Albo drugi „krwiożerczy potwór” pt. „Akcja na Eigerze”. Tym razem Clint Eastwood zostaje powołany do reprezentacji Ameryki (reprezentacji Ameryki!?!?) w celu wejścia na północną ścianę Eigeru. Trafia na obóz kondycyjny, na którym jego instruktorem jest długonoga Indianka. Clint, jak prawdziwy men, wspina się cały czas w kowbojskich butach, dżinsach oraz marynarce. W końcu wraz z całą ekipą trafia do Europy i tu dowiaduje się od amerykańskich służb specjalnych, że ma szczególną misję. Musi zdemaskować zbrodniarza wojennego, który do tej pory ukrywał się przed sprawiedliwością. Poznać go jednak można tylko po tym, że jak zmarznie, to zaczyna kuleć na jedną nogę. Wspinaczka jest trudna, niektórzy giną, ale nikt nie marznie. W końcu, nad wielką czeluścią, sprawa się wyjaśnia, zdemaskowany zdrajca spada, a Clint wraca do pięknej Indianki.

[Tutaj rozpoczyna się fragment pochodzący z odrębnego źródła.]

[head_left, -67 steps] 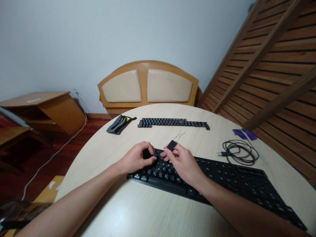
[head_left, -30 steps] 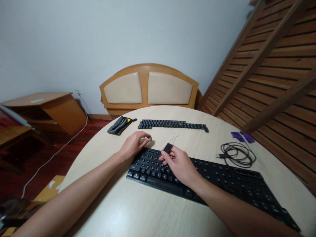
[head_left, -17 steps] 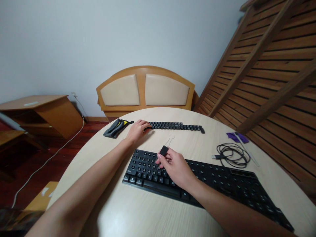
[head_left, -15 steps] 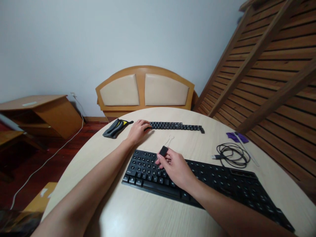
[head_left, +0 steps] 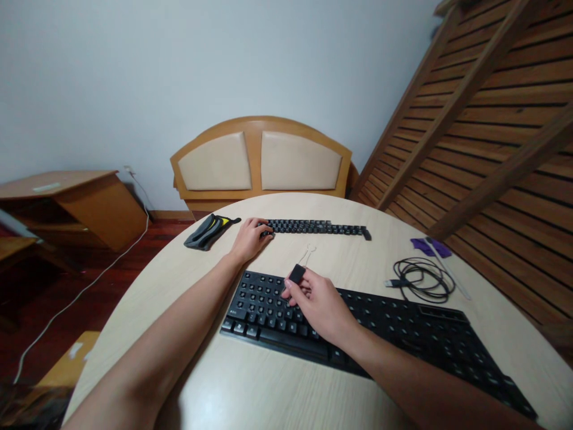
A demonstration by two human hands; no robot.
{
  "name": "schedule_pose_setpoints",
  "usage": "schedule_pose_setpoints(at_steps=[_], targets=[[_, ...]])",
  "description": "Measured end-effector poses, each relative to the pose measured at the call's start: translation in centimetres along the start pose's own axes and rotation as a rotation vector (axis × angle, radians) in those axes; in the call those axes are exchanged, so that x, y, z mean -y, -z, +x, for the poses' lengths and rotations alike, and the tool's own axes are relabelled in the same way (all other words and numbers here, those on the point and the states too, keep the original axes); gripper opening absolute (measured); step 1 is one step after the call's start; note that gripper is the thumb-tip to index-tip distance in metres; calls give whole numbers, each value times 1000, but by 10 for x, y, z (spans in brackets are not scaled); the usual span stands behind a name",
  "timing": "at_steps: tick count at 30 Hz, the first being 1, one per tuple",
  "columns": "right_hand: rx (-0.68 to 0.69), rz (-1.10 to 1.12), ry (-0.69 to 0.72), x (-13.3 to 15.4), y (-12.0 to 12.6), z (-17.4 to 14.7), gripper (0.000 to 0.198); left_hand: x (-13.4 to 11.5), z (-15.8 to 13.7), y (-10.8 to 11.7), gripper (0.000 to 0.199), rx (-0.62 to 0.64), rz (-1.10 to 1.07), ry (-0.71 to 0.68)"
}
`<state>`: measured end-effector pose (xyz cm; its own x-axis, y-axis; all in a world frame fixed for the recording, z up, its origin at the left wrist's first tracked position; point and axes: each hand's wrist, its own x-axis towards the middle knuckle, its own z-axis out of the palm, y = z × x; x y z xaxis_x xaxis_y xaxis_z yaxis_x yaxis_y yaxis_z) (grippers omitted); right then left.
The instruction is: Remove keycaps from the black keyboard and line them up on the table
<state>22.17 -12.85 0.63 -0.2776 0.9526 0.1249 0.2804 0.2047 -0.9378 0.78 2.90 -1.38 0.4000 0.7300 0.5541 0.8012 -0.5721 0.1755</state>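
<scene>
My right hand (head_left: 320,301) hovers over the black keyboard (head_left: 290,346), closed round the black handle of a wire keycap puller (head_left: 298,273). The puller's two thin wire prongs point away from me, with nothing between them. Many switches on the keyboard are bare, while its nearest rows at the left still carry caps. Farther back, my left hand (head_left: 251,240) rests on the table with curled fingers at the left end of the rows of loose black keycaps (head_left: 308,227). Its fingertips close on a dark keycap, partly hidden by the fingers.
A grey and black pouch with yellow lining (head_left: 210,232) lies left of my left hand. On the right are a coiled black USB cable (head_left: 423,280), a purple cloth (head_left: 432,246) and a thin stick-like tool (head_left: 447,269). The round table (head_left: 250,382) faces a padded wooden headboard (head_left: 262,158).
My left fingers have shifted slightly at the end of the keycap rows, pressing the dark keycap in closer to them. My right hand and the puller stay in place.
</scene>
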Motion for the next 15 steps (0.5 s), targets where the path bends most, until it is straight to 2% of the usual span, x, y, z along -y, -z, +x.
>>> schedule_pose_setpoints(at_steps=[7, 15], targets=[[-12, -16, 21, 0, 1, 0, 17, 3, 0, -2, 16, 7, -14, 27], [-37, -134, 75, 7, 4, -1, 17, 1, 0, -2, 17, 10, -35, 46]])
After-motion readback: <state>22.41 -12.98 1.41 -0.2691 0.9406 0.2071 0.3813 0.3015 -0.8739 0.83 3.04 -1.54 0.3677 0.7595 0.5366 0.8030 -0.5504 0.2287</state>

Trzeci „krwiożerczy olbrzym” nosi tytuł „Granice wytrzymałości”. Dwoje młodych alpinistów, rodzeństwo, uczestniczy w wyprawie. Aż tu nagle po samym szczytem kilku innych alpinistów spada, pociągając za sobą liczny zespół. Cała gromada zatrzymuje się jednak i wisi na jednym haku wbitym w lód. Ojciec wspinający się z rodzeństwem prosi, aby go odciąć, bo hak złowieszczo się wysuwa. Syn odcina więc ojca (o, jakież spustoszenia poczynił Simpson w głowach scenarzystów!), ratując pozostałych, ale po tym incydencie drogi rodzeństwa się rozchodzą. Po latach siostra wyrusza na wyprawę na wielką i słynną z niebezpieczeństw górę. Jest nią – oczywiście – K2. W bazie (też zupełnie przypadkiem) jest jej brat pracujący jako dziennikarz. Kiedy siostra wyrusza na szczyt, pogoda się psuje. Część wspinaczy ginie, a nasza bohaterka wpada do darzonej szczególnym sentymentem przez filmowców lodowej groty pod samym wierzchołkiem. Czy miłość rodzeństwa przezwycięży wszelkie przeciwności losu? Czy nie przeszkodzi w tym Monique, kanadyjska lekarka, zły duch wyprawy, bazowa Alexis? Ach, jakież jeszcze przeszkody trzeba będzie pokonać, aby dobro zwyciężyło?
Niemal każdy rok przynosi nam kolejnego „krwiożerczego potwora”. Proponuję, aby zrobić kiedyś festiwal najgłupszych filmów górskich.